As previously disclosed on distros, and now disclosed here per the distros
policy.

The first one is a somewhat odd special case, as this isn't a
newly-discovered vulnerability.  However, it's become clear that
brute-force attacks on DES are immediately practical, prompting a
reimplementation of the security layer that's being treated as a security
release by the OpenAFS project.  (Also, it's been an embarassment for some
time that AFS didn't have crypto agility and didn't support anything
stronger than DES.  That's finally fixed.)

The two vulnerabilities are:

OpenAFS Security Advisory 2013-0003 (CVE-2013-4134)
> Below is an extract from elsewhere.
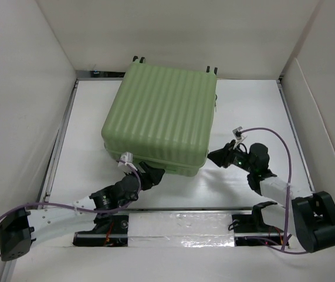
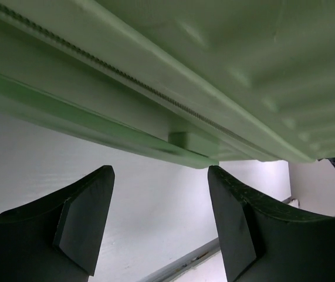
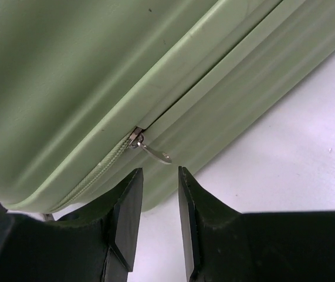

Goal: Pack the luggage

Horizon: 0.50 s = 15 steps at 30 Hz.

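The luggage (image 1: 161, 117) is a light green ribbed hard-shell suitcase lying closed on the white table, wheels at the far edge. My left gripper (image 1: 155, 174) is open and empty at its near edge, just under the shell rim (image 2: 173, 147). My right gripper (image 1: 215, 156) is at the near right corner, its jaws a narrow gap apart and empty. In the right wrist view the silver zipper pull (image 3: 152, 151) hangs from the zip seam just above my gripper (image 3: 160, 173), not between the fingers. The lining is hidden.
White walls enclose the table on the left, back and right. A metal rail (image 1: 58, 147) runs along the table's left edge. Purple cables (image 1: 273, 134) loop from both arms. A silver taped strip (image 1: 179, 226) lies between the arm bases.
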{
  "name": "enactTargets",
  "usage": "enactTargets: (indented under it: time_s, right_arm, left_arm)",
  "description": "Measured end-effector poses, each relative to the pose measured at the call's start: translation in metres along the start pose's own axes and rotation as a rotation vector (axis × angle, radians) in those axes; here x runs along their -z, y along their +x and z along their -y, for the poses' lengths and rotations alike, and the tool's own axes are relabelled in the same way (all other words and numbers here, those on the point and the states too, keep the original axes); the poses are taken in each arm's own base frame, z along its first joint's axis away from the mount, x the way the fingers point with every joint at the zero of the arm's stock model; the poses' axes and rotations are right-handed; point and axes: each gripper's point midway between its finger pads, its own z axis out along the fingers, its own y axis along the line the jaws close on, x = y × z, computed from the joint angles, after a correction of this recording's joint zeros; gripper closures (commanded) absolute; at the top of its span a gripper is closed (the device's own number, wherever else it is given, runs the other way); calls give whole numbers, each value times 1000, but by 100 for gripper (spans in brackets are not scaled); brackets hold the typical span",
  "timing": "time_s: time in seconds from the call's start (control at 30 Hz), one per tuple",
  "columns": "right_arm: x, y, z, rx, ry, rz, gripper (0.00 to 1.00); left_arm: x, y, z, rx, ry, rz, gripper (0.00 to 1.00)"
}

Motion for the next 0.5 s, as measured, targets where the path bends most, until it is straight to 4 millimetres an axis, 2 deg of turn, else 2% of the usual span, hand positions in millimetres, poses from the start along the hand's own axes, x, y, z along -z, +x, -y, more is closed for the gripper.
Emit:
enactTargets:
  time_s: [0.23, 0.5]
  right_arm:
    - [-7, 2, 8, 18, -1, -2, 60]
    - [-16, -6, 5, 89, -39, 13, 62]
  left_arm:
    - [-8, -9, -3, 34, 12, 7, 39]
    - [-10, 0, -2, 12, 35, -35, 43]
    OpenAFS uses Kerberos tickets to secure network traffic. For
    historical reasons, it has only supported the DES encryption algorithm
    to encrypt these tickets. The weakness of DES's 56 bit key space has
    long been known, however it has recently become possible to use that
    weakness to cheaply (around $100) and rapidly (approximately 23 hours)
    compromise a service's long term key.

    This vulnerability is a particular problem for OpenAFS because DES is
    the only encryption algorithm supported in current releases.

OpenAFS Security Advisory 2013-0004 (CVE-2013-4135)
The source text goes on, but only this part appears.